▶ Problem to solve: Copy all lines below exactly as written. Leave pictures out.

▶ Data section:
····················

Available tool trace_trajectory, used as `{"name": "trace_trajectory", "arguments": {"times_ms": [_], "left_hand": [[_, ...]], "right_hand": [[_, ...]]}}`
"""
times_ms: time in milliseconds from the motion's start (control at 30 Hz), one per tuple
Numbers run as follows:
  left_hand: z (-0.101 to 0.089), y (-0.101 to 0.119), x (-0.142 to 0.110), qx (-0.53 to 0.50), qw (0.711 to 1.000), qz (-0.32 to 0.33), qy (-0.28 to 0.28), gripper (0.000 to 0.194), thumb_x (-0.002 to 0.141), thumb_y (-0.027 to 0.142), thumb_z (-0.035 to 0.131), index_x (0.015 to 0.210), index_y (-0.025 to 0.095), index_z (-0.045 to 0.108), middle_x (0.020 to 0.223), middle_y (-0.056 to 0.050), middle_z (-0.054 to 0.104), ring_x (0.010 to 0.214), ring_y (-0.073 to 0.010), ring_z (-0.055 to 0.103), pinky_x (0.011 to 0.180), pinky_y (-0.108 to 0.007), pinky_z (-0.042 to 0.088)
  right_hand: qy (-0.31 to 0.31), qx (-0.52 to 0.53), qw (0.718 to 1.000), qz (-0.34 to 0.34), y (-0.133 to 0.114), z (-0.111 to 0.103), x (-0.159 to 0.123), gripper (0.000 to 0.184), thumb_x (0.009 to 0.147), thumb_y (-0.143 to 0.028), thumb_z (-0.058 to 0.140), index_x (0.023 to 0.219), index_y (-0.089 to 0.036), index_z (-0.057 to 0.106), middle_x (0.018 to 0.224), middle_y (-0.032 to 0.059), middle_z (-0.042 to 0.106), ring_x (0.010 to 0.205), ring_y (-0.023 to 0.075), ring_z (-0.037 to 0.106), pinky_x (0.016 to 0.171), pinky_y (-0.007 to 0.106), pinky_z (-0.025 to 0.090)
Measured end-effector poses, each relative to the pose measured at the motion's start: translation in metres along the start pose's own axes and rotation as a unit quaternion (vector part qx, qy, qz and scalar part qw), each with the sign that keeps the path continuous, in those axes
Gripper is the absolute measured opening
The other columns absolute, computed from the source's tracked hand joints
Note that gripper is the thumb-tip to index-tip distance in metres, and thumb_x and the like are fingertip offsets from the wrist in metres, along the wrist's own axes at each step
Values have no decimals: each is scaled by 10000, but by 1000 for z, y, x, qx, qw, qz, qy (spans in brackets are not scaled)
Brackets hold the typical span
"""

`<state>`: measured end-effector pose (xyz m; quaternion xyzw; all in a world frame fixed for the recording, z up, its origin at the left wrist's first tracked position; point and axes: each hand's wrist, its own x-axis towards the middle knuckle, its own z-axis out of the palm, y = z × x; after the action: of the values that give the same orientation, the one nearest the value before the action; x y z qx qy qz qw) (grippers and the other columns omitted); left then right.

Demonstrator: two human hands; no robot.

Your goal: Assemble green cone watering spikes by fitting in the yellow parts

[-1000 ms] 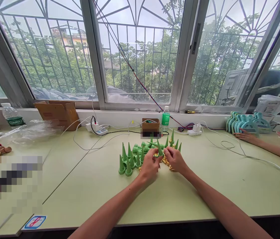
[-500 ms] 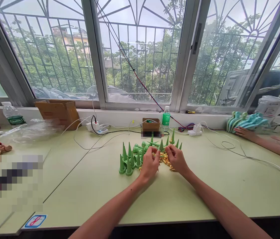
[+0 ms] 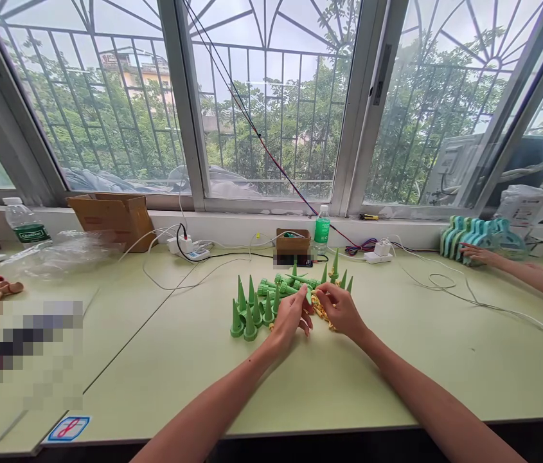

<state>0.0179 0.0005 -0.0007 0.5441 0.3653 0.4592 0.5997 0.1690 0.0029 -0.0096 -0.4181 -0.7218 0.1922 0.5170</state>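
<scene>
Left hand (image 3: 292, 316): thumb and fingers closed on a green cone (image 3: 308, 296), which is tilted and partly hidden by the fingertips; held cone sits over the work pile, between the two hands. Right hand (image 3: 341, 308): thumb and forefinger drawn together just beside that cone; cannot tell whether anything is pinched between them. Small yellow pieces (image 3: 320, 311) lie loose on the table (image 3: 179, 386) below and between the hands. To the left of the left hand, a group of green cones (image 3: 249, 325) stands upright, points up, on wider bases. Behind the hands, ribbed green parts (image 3: 267, 287) lie in a heap; more upright cones (image 3: 334, 267) stand beyond the right hand. Farther back, near the wall: a small brown box (image 3: 293, 244) and, just beside it, a green-labelled bottle (image 3: 322, 230). At far right, a co-worker's hand (image 3: 477, 253) is at a row of blue-green hangers (image 3: 486, 238).
</scene>
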Motion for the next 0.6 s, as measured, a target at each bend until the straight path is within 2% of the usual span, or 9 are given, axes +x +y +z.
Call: {"name": "trace_trajectory", "arguments": {"times_ms": [267,367,500,600], "left_hand": [[-1,-3,0,-7,999,13,-40,491,777,636,570,755,152,488,756,-10,542,437,-72,528,363,-204,420],[-1,-4,1,14,999,39,-26,461,762,592,624,800,156,481,807,-17,550,440,-60,521,354,-198,415],[-2,-7,1,62,995,76,4,495,732,556,672,975,156,512,962,-58,565,444,-49,518,330,-191,400],[-3,-11,2,105,988,112,8,485,740,543,665,1009,164,528,963,-54,572,423,-49,509,312,-189,379]], "right_hand": [[10,-22,1000,2,2,-3,1,302,937,-427,458,780,-187,551,626,-17,487,501,108,409,478,238,325],[9,-35,999,4,4,-2,1,327,945,-432,436,731,-195,508,569,-34,435,493,112,381,481,243,309],[6,-49,999,6,7,-1,1,392,953,-465,395,656,-209,402,535,-43,400,482,112,357,482,246,300],[5,-54,998,10,8,-1,2,418,959,-476,369,632,-215,358,520,-43,383,474,111,343,479,250,293]]}}
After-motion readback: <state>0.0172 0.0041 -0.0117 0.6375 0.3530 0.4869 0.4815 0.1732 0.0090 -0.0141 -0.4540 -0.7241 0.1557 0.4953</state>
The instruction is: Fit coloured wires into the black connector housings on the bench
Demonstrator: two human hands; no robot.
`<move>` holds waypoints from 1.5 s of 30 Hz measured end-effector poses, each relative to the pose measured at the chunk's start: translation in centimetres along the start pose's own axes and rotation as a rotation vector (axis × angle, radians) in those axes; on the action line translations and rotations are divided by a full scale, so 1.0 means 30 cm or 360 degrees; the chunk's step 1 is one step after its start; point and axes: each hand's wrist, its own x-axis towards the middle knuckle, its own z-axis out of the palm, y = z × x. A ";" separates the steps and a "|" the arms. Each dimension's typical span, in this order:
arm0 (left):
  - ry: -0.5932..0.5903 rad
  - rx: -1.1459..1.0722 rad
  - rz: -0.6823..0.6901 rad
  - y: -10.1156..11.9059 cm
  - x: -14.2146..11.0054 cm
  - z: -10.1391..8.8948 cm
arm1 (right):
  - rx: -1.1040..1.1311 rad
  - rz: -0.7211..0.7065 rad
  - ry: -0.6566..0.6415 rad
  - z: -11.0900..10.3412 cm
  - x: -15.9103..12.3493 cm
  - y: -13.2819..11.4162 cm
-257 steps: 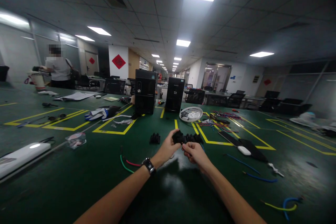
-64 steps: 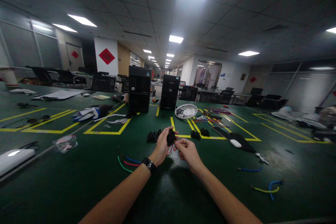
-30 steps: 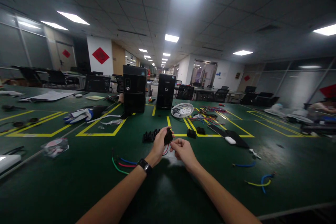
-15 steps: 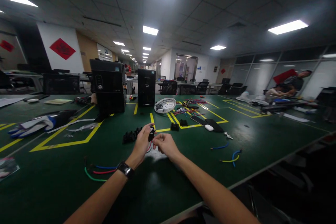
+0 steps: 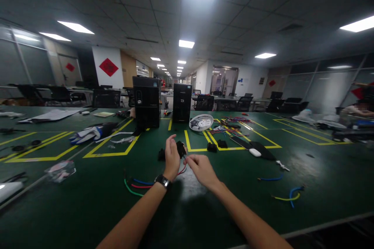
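Observation:
My left hand (image 5: 172, 157), with a dark watch on its wrist, is closed on a small black plastic block (image 5: 181, 149) above the table. Its fingers point upward. My right hand (image 5: 202, 168) pinches a thin, pale-blue wire end (image 5: 184, 157) right at the block's lower side; the tip is too small to see well. A red wire (image 5: 182, 170) hangs in a curve below the block, between my hands. Similar black pieces (image 5: 161, 154) lie behind my left hand, partly hidden by it. Two more black blocks (image 5: 212, 147) rest on the table to the right.
Green, yellow, blue and red wires lie left (image 5: 133, 190) and right (image 5: 292, 196) on the green table (image 5: 233, 210). Two black computer towers (image 5: 147, 103), a white round basket (image 5: 201, 122), a wire pile (image 5: 233, 124), gloves (image 5: 87, 134) and a plastic bag (image 5: 60, 170) stand around. Someone sits far right.
The view swung right, then back left. Over the longer span, two black blocks were set down on the right. My hands have stayed together at the held block, whose left-hand fingers now point more upward.

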 end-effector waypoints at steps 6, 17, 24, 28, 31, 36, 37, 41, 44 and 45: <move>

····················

▶ Finished task:
Available tool trace_trajectory, used as `{"name": "trace_trajectory", "arguments": {"times_ms": [_], "left_hand": [[_, ...]], "right_hand": [[_, ...]]}}`
"""
times_ms: time in milliseconds from the motion's start (control at 30 Hz), one per tuple
Numbers run as follows:
  left_hand: z (-0.101 to 0.089), y (-0.101 to 0.119), x (-0.142 to 0.110), qx (-0.53 to 0.50), qw (0.711 to 1.000), qz (-0.32 to 0.33), qy (-0.28 to 0.28), gripper (0.000 to 0.194), thumb_x (-0.002 to 0.141), thumb_y (-0.027 to 0.142), thumb_z (-0.035 to 0.131), index_x (0.015 to 0.210), index_y (-0.025 to 0.095), index_z (-0.045 to 0.108), middle_x (0.020 to 0.223), middle_y (-0.056 to 0.050), middle_z (-0.054 to 0.104), ring_x (0.010 to 0.214), ring_y (-0.073 to 0.010), ring_z (-0.055 to 0.103), pinky_x (0.011 to 0.180), pinky_y (-0.108 to 0.007), pinky_z (-0.042 to 0.088)
  right_hand: qy (-0.31 to 0.31), qx (-0.52 to 0.53), qw (0.718 to 1.000), qz (-0.34 to 0.34), y (-0.133 to 0.114), z (-0.111 to 0.103), x (-0.159 to 0.123), gripper (0.000 to 0.184), thumb_x (0.009 to 0.147), thumb_y (-0.143 to 0.028), thumb_z (-0.058 to 0.140), index_x (0.023 to 0.219), index_y (-0.089 to 0.036), index_z (-0.057 to 0.106), middle_x (0.018 to 0.224), middle_y (-0.032 to 0.059), middle_z (-0.042 to 0.106), ring_x (0.010 to 0.205), ring_y (-0.023 to 0.075), ring_z (-0.037 to 0.106), pinky_x (0.016 to 0.171), pinky_y (-0.007 to 0.106), pinky_z (-0.025 to 0.090)
Measured end-effector poses, each relative to the pose measured at the motion's start: translation in metres along the start pose's own axes and rotation as a unit quaternion (vector part qx, qy, qz and scalar part qw), each with the sign that keeps the path continuous, in those axes
Gripper is the absolute measured opening
The other columns absolute, computed from the source's tracked hand joints
Note that gripper is the thumb-tip to index-tip distance in metres, and thumb_x and the like are fingertip offsets from the wrist in metres, along the wrist's own axes at each step
Values have no decimals: each is scaled by 10000, but by 1000 for z, y, x, qx, qw, qz, qy (spans in brackets are not scaled)
Brackets hold the typical span
"""

`<state>`: measured end-effector pose (xyz m; quaternion xyzw; all in a world frame fixed for the recording, z up, its origin at the left wrist's first tracked position; point and axes: each hand's wrist, its own x-axis towards the middle knuckle, its own z-axis out of the palm, y = z × x; after the action: of the values that give the same orientation, the one nearest the value before the action; x y z qx qy qz qw) (grippers and the other columns omitted); left then right.

Demonstrator: two human hands; no robot.

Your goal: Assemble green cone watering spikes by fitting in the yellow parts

[-1000 ms] 
[-500 ms] 
[+0 ms] 

<state>0.0179 0.0005 -0.0007 0.5441 0.3653 0.4592 0.5997 0.1690 0.0029 -0.0096 -0.4181 -0.7218 0.1922 0.5170</state>
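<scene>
Left hand (image 3: 292, 316): thumb and fingers closed on a green cone (image 3: 308, 296), which is tilted and partly hidden by the fingertips; held cone sits over the work pile, between the two hands. Right hand (image 3: 341, 308): thumb and forefinger drawn together just beside that cone; cannot tell whether anything is pinched between them. Small yellow pieces (image 3: 320, 311) lie loose on the table (image 3: 179, 386) below and between the hands. To the left of the left hand, a group of green cones (image 3: 249, 325) stands upright, points up, on wider bases. Behind the hands, ribbed green parts (image 3: 267, 287) lie in a heap; more upright cones (image 3: 334, 267) stand beyond the right hand. Farther back, near the wall: a small brown box (image 3: 293, 244) and, just beside it, a green-labelled bottle (image 3: 322, 230). At far right, a co-worker's hand (image 3: 477, 253) is at a row of blue-green hangers (image 3: 486, 238).
</scene>
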Motion for the next 0.6 s, as measured, a target at each bend until the straight path is within 2% of the usual span, or 9 are given, axes +x +y +z.
Call: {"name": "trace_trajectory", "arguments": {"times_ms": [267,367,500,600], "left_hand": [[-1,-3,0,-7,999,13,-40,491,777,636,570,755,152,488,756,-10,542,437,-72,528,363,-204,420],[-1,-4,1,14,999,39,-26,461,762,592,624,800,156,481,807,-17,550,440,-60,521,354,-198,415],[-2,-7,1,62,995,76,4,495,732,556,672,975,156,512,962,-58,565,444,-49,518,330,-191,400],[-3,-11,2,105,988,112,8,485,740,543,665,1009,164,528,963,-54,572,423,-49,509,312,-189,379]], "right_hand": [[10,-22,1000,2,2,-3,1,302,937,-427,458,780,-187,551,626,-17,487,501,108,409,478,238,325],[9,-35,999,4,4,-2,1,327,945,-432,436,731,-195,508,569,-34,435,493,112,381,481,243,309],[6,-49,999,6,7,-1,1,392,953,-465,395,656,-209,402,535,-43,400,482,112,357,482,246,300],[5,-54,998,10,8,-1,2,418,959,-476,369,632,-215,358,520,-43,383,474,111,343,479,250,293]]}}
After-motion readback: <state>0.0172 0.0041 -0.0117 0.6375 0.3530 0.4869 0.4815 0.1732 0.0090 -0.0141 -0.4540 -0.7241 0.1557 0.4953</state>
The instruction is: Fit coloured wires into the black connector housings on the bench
Demonstrator: two human hands; no robot.
`<move>` holds waypoints from 1.5 s of 30 Hz measured end-effector poses, each relative to the pose measured at the chunk's start: translation in centimetres along the start pose's own axes and rotation as a rotation vector (axis × angle, radians) in those axes; on the action line translations and rotations are divided by a full scale, so 1.0 means 30 cm or 360 degrees; the chunk's step 1 is one step after its start; point and axes: each hand's wrist, its own x-axis towards the middle knuckle, its own z-axis out of the palm, y = z × x. A ";" separates the steps and a "|" the arms. Each dimension's typical span, in this order:
arm0 (left):
  - ry: -0.5932..0.5903 rad
  - rx: -1.1459..1.0722 rad
  - rz: -0.6823..0.6901 rad
  - y: -10.1156..11.9059 cm
  - x: -14.2146..11.0054 cm
  - z: -10.1391..8.8948 cm
arm1 (right):
  - rx: -1.1040..1.1311 rad
  - rz: -0.7211..0.7065 rad
  - ry: -0.6566..0.6415 rad
  - z: -11.0900..10.3412 cm
  - x: -15.9103..12.3493 cm
  - y: -13.2819..11.4162 cm
-257 steps: 
-64 steps: 
-30 steps: 
-15 steps: 
+0 steps: 
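Observation:
My left hand (image 5: 172, 157), with a dark watch on its wrist, is closed on a small black plastic block (image 5: 181, 149) above the table. Its fingers point upward. My right hand (image 5: 202, 168) pinches a thin, pale-blue wire end (image 5: 184, 157) right at the block's lower side; the tip is too small to see well. A red wire (image 5: 182, 170) hangs in a curve below the block, between my hands. Similar black pieces (image 5: 161, 154) lie behind my left hand, partly hidden by it. Two more black blocks (image 5: 212, 147) rest on the table to the right.
Green, yellow, blue and red wires lie left (image 5: 133, 190) and right (image 5: 292, 196) on the green table (image 5: 233, 210). Two black computer towers (image 5: 147, 103), a white round basket (image 5: 201, 122), a wire pile (image 5: 233, 124), gloves (image 5: 87, 134) and a plastic bag (image 5: 60, 170) stand around. Someone sits far right.
The view swung right, then back left. Over the longer span, two black blocks were set down on the right. My hands have stayed together at the held block, whose left-hand fingers now point more upward.
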
 end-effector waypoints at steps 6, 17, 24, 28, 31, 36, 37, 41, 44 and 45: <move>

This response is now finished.